À esquerda está a previsão do novo jornal "Deep Learning Weather Prediction". O meio é o clima real para o ano de 2017-18, e à direita está o tempo médio para aquele dia. Crédito:Weyn et al./ Journal of Advances in Modeling Earth Systems p "Há muito mais eficiência nessa abordagem; isso é o que é tão importante, "disse o autor Dale Durran, um professor de ciências atmosféricas da UW. "A promessa é que isso pode nos permitir lidar com problemas de previsibilidade, tendo um modelo que é rápido o suficiente para rodar conjuntos muito grandes."
p O coautor Rich Caruana, da Microsoft Research, inicialmente abordou o grupo UW para propor um projeto usando inteligência artificial para fazer previsões meteorológicas com base em dados históricos sem depender de leis físicas. Weyn estava fazendo um curso de ciência da computação da UW em aprendizado de máquina e decidiu abordar o projeto.

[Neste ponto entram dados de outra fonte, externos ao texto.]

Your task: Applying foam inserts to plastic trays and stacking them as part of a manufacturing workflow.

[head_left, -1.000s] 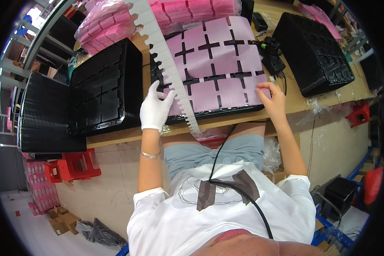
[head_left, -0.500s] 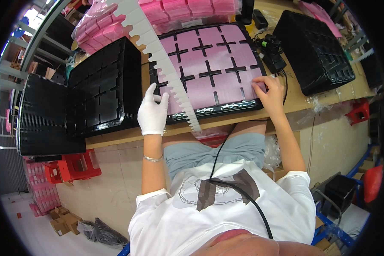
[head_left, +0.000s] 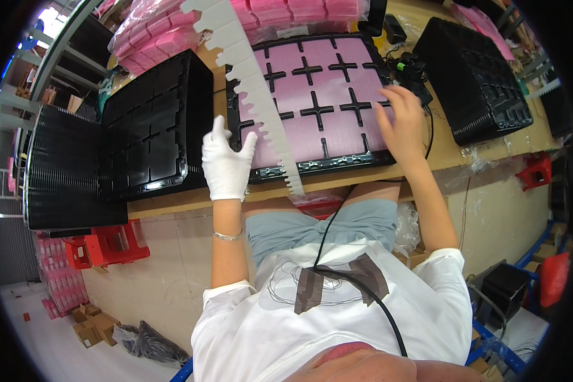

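A black plastic tray (head_left: 337, 162) with cross-shaped dividers lies before me on the table. Pink sheets (head_left: 293, 86) fill its compartments. My left hand (head_left: 226, 164), in a white glove, hovers at the tray's near left corner, thumb and fingers apart and nothing visible between them. My bare right hand (head_left: 402, 124) is over the tray's right edge with its fingers stretched out; whether the fingertips touch the pink sheet I cannot tell. A white strip with a notched edge (head_left: 251, 89) runs slantwise across the tray's left part and hides some of it.
Stacked black trays stand left (head_left: 153, 127) and right (head_left: 471, 83) of me. Bagged pink bundles (head_left: 286, 13) lie along the back. A black adapter with cables (head_left: 414, 76) sits beside the tray. Red stools (head_left: 114, 245) are below the table's left end.
My right hand's fingers have straightened from a pinch-like bend at the tray's right edge and reach farther away. My left hand's thumb and fingers have spread wider. The whole view has shifted slightly.
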Tool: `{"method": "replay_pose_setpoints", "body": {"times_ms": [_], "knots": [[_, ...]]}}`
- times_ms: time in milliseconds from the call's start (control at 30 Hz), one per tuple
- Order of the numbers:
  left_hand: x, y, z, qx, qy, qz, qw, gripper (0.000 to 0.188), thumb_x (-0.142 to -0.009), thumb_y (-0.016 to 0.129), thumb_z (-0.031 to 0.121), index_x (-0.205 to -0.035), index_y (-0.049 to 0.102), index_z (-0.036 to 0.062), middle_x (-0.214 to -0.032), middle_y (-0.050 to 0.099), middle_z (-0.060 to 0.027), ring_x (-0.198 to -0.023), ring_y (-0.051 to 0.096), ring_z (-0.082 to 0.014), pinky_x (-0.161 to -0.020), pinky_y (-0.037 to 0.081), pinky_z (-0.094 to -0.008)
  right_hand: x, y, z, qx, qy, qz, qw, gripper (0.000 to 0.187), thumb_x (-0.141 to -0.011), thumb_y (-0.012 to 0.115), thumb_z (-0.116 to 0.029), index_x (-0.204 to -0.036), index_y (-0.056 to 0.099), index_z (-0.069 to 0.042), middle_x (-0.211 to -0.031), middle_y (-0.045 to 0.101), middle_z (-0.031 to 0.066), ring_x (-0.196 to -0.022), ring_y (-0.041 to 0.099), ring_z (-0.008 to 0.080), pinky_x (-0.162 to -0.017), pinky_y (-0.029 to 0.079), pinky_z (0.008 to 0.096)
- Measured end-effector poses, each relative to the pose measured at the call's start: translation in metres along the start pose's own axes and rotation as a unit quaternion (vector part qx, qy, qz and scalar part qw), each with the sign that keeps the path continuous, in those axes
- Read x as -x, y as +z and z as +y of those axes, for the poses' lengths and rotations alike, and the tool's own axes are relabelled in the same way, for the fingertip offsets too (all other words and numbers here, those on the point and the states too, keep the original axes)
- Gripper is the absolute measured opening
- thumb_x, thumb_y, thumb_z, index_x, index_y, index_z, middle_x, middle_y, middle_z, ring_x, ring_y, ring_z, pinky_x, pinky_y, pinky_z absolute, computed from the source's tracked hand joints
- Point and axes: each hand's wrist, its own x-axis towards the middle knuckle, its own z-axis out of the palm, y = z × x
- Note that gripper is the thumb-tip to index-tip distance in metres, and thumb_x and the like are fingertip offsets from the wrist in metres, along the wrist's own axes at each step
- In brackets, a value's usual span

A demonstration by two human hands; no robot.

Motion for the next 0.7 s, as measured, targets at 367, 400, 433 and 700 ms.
{"method": "replay_pose_setpoints", "body": {"times_ms": [367, 400, 433, 700], "knots": [[-0.036, 0.016, 0.003, -0.098, 0.143, 0.077, 0.982, 0.068, -0.08, 0.076, 0.033, -0.132, 0.049, -0.0011, -0.131, 0.053, -0.0203, -0.117, 0.054, -0.0376, -0.095, 0.048, -0.0463, -0.047, 0.104, -0.029, -0.04, -0.236, -0.179, 0.954, 0.041, -0.099, 0.047, -0.033, -0.127, 0.059, -0.005, -0.133, 0.059, 0.0123, -0.128, 0.051, 0.0268, -0.112, 0.03, 0.0538], [-0.042, 0.013, 0.001, -0.11, 0.155, 0.073, 0.979, 0.067, -0.081, 0.074, 0.035, -0.131, 0.049, -0.0011, -0.132, 0.053, -0.02, -0.118, 0.054, -0.0371, -0.096, 0.047, -0.0459, -0.063, 0.1, -0.02, -0.011, -0.218, -0.172, 0.961, 0.039, -0.1, 0.047, -0.028, -0.129, 0.058, -0.004, -0.135, 0.058, 0.0141, -0.128, 0.051, 0.0287, -0.112, 0.03, 0.0528], [-0.049, 0.011, 0.001, -0.117, 0.169, 0.067, 0.976, 0.066, -0.082, 0.072, 0.036, -0.131, 0.049, -0.0012, -0.132, 0.053, -0.0197, -0.119, 0.053, -0.0365, -0.096, 0.047, -0.0456, -0.075, 0.104, -0.007, -0.062, -0.111, -0.113, 0.985, 0.033, -0.095, 0.047, -0.024, -0.114, 0.065, -0.003, -0.123, 0.064, 0.0138, -0.12, 0.056, 0.0289, -0.11, 0.034, 0.0507], [-0.143, 0.078, 0.02, -0.08, 0.254, 0.029, 0.963, 0.064, -0.091, 0.056, 0.048, -0.134, 0.05, 0.0011, -0.141, 0.05, -0.016, -0.132, 0.045, -0.0308, -0.109, 0.034, -0.0465, -0.078, 0.117, 0.08, 0.091, -0.104, -0.228, 0.964, 0.049, -0.102, 0.038, -0.036, -0.139, 0.05, -0.007, -0.15, 0.045, 0.0083, -0.139, 0.04, 0.0187, -0.117, 0.018, 0.0552]]}}
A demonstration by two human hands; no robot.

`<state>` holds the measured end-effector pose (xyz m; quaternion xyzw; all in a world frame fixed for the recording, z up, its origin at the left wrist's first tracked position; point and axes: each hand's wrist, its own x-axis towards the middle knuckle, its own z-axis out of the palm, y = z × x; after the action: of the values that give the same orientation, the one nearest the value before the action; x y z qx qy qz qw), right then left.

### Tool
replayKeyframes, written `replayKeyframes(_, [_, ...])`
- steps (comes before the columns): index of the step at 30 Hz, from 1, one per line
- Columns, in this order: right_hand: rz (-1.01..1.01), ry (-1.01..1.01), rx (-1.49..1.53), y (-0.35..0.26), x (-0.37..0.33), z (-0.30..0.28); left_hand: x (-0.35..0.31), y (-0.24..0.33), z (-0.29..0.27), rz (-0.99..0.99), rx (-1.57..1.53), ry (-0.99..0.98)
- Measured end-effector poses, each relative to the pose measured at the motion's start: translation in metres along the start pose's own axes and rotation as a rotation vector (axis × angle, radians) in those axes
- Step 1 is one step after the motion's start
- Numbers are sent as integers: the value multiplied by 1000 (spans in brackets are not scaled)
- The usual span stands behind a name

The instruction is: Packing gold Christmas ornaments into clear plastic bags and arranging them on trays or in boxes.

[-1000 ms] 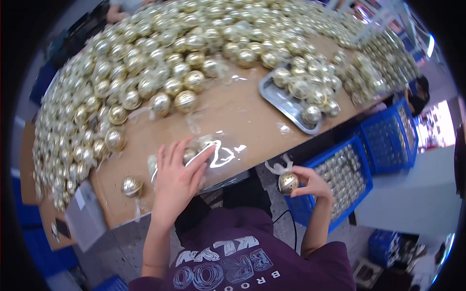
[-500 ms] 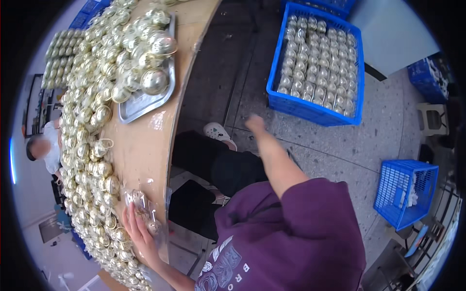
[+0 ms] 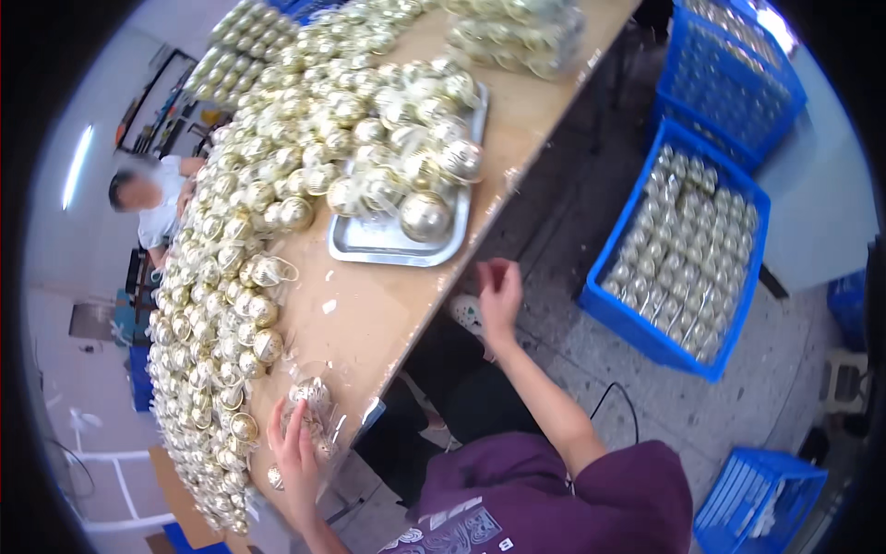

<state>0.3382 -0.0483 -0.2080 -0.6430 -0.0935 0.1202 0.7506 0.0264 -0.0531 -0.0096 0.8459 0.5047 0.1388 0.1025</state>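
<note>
My left hand rests on a clear plastic pack of shiny pale-gold balls near the table's edge, its fingers stretched out over the pack. My right hand is in the air just off the table's edge, near the tray. Its fingers are curled in, and whatever they may hold is hidden. A big heap of pale-gold ball ornaments, many in clear wrap, covers the far side of the table. More such balls lie on a silver metal tray.
A blue crate full of packed balls stands on the floor at right, with another blue crate behind it. Stacked clear packs sit at the table's far end. An open blue basket is lower right. Another person is across the table.
The view has swung so the table and crates appear shifted right. My right hand has come from beside the crate to the table's edge. My left hand stays on the pack.
</note>
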Motion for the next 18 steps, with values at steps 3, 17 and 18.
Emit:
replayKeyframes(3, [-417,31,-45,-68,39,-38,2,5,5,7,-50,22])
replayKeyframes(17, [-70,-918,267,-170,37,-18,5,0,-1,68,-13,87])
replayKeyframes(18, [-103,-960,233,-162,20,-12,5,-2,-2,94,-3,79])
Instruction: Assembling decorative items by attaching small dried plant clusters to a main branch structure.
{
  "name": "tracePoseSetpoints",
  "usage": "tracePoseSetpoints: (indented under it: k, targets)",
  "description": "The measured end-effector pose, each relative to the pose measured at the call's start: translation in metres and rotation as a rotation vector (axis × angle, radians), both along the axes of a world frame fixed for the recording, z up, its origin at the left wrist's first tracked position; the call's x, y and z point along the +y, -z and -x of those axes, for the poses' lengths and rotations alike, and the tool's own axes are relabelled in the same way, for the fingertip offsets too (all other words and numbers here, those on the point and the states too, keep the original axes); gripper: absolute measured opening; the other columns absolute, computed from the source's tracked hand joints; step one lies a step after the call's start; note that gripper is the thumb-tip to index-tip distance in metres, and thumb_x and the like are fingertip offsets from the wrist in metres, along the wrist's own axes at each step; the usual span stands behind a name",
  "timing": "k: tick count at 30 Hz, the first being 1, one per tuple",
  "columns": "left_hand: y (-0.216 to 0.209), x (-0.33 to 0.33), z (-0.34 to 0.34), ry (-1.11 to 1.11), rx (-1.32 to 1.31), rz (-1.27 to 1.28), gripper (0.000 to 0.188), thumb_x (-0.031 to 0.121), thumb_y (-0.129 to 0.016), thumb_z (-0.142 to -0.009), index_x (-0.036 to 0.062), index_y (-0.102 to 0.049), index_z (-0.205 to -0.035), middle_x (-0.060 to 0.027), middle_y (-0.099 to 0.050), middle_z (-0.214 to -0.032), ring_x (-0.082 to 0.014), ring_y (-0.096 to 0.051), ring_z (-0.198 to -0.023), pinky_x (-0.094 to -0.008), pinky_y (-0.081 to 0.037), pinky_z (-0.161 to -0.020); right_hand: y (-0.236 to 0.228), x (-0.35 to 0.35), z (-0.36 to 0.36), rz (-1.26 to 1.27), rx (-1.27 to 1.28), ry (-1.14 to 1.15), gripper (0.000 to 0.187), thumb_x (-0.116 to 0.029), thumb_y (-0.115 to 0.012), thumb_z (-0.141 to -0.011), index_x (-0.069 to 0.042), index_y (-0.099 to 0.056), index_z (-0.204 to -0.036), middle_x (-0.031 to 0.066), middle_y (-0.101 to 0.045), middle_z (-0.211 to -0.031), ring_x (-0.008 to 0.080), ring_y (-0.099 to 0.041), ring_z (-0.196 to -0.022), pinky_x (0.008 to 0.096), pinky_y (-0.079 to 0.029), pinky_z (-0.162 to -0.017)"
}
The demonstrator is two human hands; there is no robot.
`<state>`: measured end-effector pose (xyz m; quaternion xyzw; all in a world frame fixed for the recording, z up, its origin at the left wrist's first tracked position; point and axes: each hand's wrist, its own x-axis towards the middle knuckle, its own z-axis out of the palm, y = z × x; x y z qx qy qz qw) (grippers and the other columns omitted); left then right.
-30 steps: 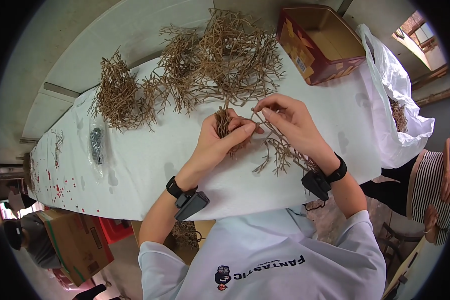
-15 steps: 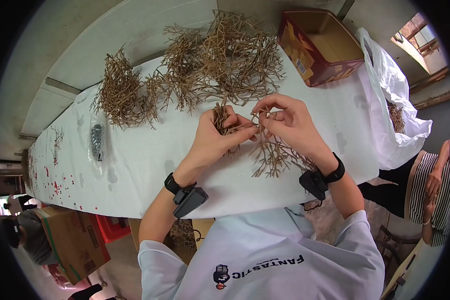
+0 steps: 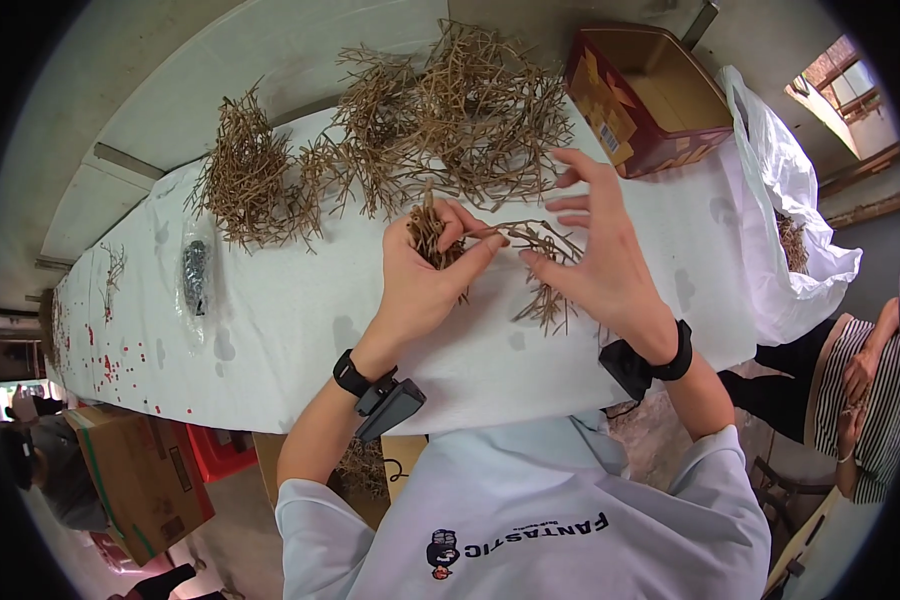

p "Depois de treinar com os dados meteorológicos anteriores, o I.A. algoritmo é capaz de criar relações entre diferentes variáveis que as equações físicas simplesmente não conseguem fazer, "Weyn disse." Podemos nos dar ao luxo de usar muito menos variáveis e, portanto, fazer um modelo muito mais rápido. "
p Para fundir o I.A. técnicas com previsão do tempo, a equipe mapeou seis faces de um cubo no planeta Terra, em seguida, aplainou as seis faces do cubo, como em um modelo de papel arquitetônico. Os autores trataram as faces polares de maneira diferente por causa de seu papel único no clima como uma forma de melhorar a precisão da previsão.
p Os autores então testaram seu modelo, prevendo a altura global da pressão de 500 hectopascal, uma variável padrão na previsão do tempo, a cada 12 horas durante um ano inteiro. Um artigo recente, que incluiu Weyn como co-autor, introduziu o WeatherBench como um teste de referência para previsões meteorológicas baseadas em dados. Nesse teste de previsão, desenvolvido para previsões de três dias, este novo modelo é um dos de melhor desempenho.
p O modelo baseado em dados precisaria de mais detalhes antes de começar a competir com as previsões operacionais existentes, os autores dizem, mas a ideia parece promissora como uma abordagem alternativa para gerar previsões do tempo, especialmente com uma quantidade crescente de previsões e observações meteorológicas anteriores.